Abbreviations: COPD, chronic obstructive pulmonary disease; DPP-4, dipeptidyl peptidase 4; GLP-1, glucagon-like peptide 1; SGLT2, sodium-glucose cotransporter 2.

SI conversion factor: To convert hemoglobin A1c to proportion of total hemoglobin, multiply by 0.01.

Data are overall (total) and by whether patients experienced at least 1 hyperglycemic crisis during the follow-up period.

Other is a racial/ethnicity choice in the OptumLabs Data Warehouse database.

A total of 1273 patients with type 1 diabetes (6.3%) experienced 2397 episodes of hyperglycemic crises. A total of 2364 events (98.6%) were DKA, with only 33 episodes (1.4%) coded as HHS; thus, no secondary analysis by event type was conducted. The mean (SD) number of hyperglycemic crises among patients with at least 1 event was 1.9 (2.2). Compared with those who did not experience hyperglycemic crises, patients who did were more frequently young (mean [SD] age, 43.2 [18.4] vs 46.9 [16.4] years), Black (170 [13.4%] vs 1799 [9.5%]) or Hispanic (124 [9.7%] vs 1690 [9.0%]) individuals, and female (734 [57.7%] vs 9112 [48.3%]) and had lower income levels (<$40,000: 265 [20.8%] vs 2730 [14.5%]) and higher HbA1c levels (mean [SD], 9.4% [2.0%] vs 8.0% [1.5%]) (Table 1).

Among patients with type 2 diabetes, 5795 patients (0.7%) experienced 8005 hyperglycemic crises. The mean (SD) number of hyperglycemic crises among patients with at least 1 event was 1.4 (1.6). Compared with patients who did not experience hyperglycemic crises, patients who did were younger (mean [SD] age, 62.0 [13.7] vs 65.7 [11.8] years) and more likely to be Black individuals (1523 [26.3%] vs 140 476 [17.8%]) and had lower income levels (<$40 000: 2282 [39.4%] vs 241 339 [30.5%]) and higher HbA1c levels (mean [SD], 9.3% [1.5%] vs 7.3% [1.6%]) (Table 2).
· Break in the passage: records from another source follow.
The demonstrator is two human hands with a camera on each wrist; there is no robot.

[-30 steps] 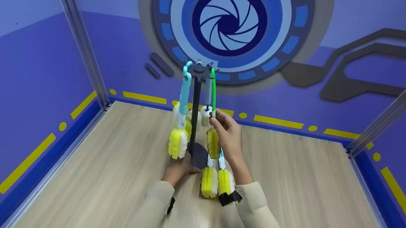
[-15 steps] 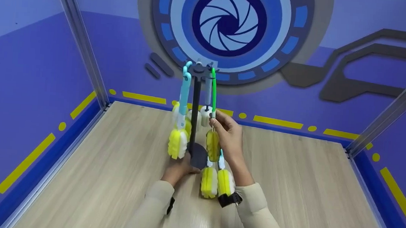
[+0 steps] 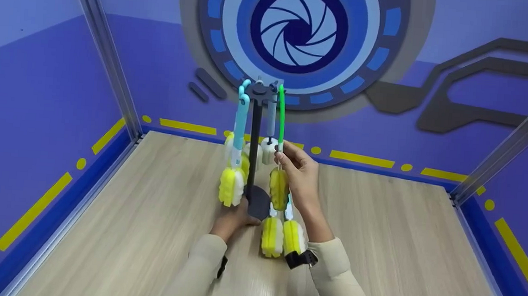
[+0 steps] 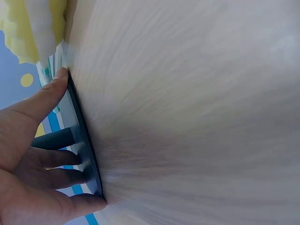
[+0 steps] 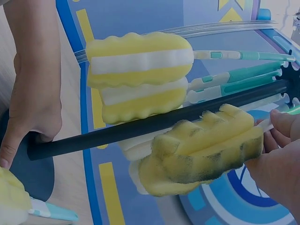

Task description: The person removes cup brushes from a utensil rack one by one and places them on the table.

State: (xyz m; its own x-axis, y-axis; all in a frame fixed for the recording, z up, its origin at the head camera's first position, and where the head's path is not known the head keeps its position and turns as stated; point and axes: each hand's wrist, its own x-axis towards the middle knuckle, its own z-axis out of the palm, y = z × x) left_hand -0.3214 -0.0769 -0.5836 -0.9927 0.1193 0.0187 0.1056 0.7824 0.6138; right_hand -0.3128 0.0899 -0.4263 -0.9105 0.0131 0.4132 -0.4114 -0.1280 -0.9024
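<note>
A black rack (image 3: 253, 152) with a round base and hooked top stands on the table, hung with several sponge-headed bottle brushes. My left hand (image 3: 233, 216) rests on its base; in the left wrist view the fairly straight thumb and fingers (image 4: 65, 206) spread over the base (image 4: 86, 154) around the post. My right hand (image 3: 303, 181) pinches the green-handled bottle brush (image 3: 281, 121) just above its worn yellow sponge head (image 5: 211, 145). The green handle's upper end is at the rack's right side; whether it touches a hook, I cannot tell. Blue-handled brushes (image 3: 241, 125) hang at the left.
Two more yellow-and-white bottle brushes (image 3: 272, 237) are in front of the rack, near my right wrist. The wooden table (image 3: 377, 249) is enclosed by blue printed walls (image 3: 157, 75) with metal corner posts (image 3: 106, 48).
My right hand and the green-handled brush have shifted slightly right, with the handle's upper end moving a little away from the rack's top. The left hand and rack look unmoved.
</note>
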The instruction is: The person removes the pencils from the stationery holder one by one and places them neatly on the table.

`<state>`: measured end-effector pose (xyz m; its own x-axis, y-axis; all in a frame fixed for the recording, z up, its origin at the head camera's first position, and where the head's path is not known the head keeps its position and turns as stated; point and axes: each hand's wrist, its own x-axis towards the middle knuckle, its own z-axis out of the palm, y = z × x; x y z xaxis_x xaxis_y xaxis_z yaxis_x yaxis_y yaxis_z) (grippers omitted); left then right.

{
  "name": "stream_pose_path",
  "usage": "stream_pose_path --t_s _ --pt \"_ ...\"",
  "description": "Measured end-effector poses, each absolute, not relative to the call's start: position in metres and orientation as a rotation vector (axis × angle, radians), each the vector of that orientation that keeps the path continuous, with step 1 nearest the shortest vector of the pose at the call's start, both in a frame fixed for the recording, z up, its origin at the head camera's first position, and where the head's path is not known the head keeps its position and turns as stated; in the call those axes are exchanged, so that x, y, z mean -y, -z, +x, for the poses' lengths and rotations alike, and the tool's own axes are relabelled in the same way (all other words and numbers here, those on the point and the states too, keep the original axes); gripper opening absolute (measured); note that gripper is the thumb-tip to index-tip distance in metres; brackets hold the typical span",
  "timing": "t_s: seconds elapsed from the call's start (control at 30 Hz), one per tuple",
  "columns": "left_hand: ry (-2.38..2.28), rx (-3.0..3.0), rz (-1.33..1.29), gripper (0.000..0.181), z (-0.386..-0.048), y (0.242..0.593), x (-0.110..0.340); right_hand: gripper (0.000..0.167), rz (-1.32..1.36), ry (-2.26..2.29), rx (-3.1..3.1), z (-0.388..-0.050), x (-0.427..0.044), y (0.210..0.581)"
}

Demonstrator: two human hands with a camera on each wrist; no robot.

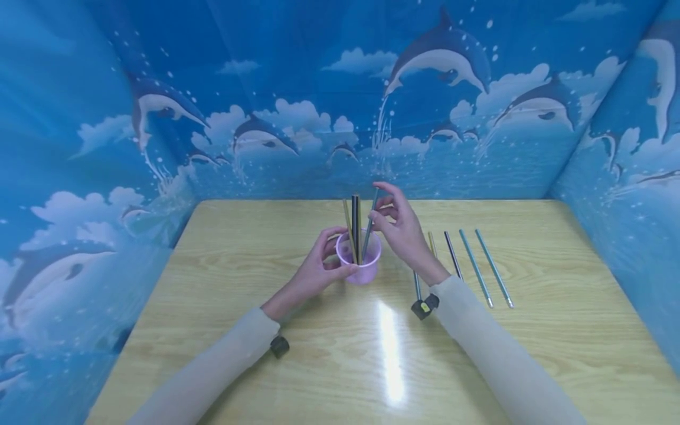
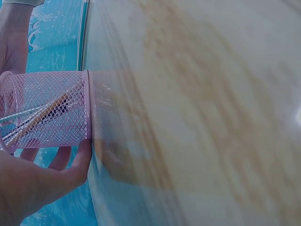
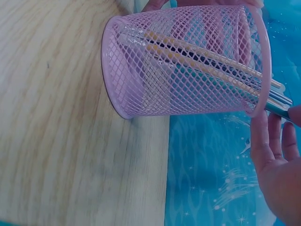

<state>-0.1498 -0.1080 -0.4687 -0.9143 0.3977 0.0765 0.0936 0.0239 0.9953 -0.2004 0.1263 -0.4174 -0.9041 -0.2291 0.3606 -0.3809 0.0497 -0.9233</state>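
One teal pencil [image 1: 368, 236], upper part pinched by right hand [image 1: 401, 229], slants into pink cup [image 1: 363, 275]; left hand [image 1: 323, 258] grips cup.

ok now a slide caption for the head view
Left fingers hold a pink mesh cup of pencils; right fingers pinch a teal pencil partly inside, with loose pencils on the table.

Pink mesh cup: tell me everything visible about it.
The pink mesh cup is a round, open-topped holder with see-through diamond mesh walls, a smooth top rim and a rimmed base; it looks like metal, possibly plastic. It stands upright on the wooden table. The left hand grips its side. Several pencils lean inside. The right hand pinches a teal pencil, its lower end inside.
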Motion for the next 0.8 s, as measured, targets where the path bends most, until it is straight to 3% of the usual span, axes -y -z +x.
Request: stream_pose_path --t_s 0.8 --pt "-1.993 -2.067 0.505 0.083 -0.149 0.469 0.108 0.062 0.649 -2.012 2.133 -0.200 -0.144 0.405"
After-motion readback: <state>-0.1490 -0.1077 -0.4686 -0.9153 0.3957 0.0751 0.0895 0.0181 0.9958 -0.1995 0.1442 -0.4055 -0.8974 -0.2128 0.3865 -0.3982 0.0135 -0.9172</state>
When DKA and HHS outcomes were examined separately, 4264 patients (0.5%) experienced only DKA, 1329 (0.2%) experienced only HHS, and 202 (0.02%) experienced both types of events during the study period (eTable 3 in the Supplement). The group who experienced both HHS and DKA was analyzed together with the group with only DKA to ensure that patient deidentification was maintained because the characteristics of the 2 groups were similar. Compared with patients who experienced DKA, patients with HHS were older, were more likely to be Black individuals, had lower income levels, were less likely to have had a prior DKA or HHS event, and had higher prevalence of all comorbidities.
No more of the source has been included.